#### Problem to work on:
Return exactly the lines below, starting with the one that has "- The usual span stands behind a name" and going on through the one that has "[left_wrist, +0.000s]".

#### Data section:
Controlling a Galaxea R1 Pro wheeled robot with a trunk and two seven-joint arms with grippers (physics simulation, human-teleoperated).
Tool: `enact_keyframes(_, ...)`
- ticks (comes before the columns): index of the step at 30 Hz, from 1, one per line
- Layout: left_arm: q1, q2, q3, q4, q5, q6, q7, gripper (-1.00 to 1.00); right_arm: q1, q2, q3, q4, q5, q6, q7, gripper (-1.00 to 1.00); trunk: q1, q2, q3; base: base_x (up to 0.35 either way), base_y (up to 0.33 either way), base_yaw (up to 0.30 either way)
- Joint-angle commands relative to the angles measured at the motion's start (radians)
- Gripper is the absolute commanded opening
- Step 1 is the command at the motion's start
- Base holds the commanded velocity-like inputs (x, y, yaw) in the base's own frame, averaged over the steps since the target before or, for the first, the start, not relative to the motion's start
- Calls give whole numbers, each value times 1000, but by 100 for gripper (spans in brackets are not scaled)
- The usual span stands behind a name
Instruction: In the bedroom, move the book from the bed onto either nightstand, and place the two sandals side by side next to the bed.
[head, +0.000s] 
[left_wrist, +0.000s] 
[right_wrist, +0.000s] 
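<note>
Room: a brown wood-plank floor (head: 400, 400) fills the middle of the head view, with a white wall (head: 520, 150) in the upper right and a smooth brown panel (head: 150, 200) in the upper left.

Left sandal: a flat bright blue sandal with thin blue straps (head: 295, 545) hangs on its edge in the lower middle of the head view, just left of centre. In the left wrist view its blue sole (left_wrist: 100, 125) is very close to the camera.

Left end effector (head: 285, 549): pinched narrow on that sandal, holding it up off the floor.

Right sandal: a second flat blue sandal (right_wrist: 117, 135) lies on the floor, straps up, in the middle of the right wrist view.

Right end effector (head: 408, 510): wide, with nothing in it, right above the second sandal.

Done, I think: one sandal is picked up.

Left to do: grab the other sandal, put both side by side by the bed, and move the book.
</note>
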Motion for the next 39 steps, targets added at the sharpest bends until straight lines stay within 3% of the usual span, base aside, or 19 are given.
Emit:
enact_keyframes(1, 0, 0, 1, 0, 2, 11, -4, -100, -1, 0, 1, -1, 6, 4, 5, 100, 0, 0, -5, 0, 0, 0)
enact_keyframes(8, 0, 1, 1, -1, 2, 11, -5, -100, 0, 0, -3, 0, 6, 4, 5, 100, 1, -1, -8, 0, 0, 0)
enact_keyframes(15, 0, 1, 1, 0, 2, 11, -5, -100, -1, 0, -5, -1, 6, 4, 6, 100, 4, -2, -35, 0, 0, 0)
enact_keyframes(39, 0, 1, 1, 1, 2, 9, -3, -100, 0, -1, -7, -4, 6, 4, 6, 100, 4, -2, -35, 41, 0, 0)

#### The completed task:
- The usual span stands behind a name
Instruction: In the bedroom, move the book from the bed onto either nightstand, and place the two sandals side by side next to the bed.
[head, +0.000s] 
[left_wrist, +0.000s] 

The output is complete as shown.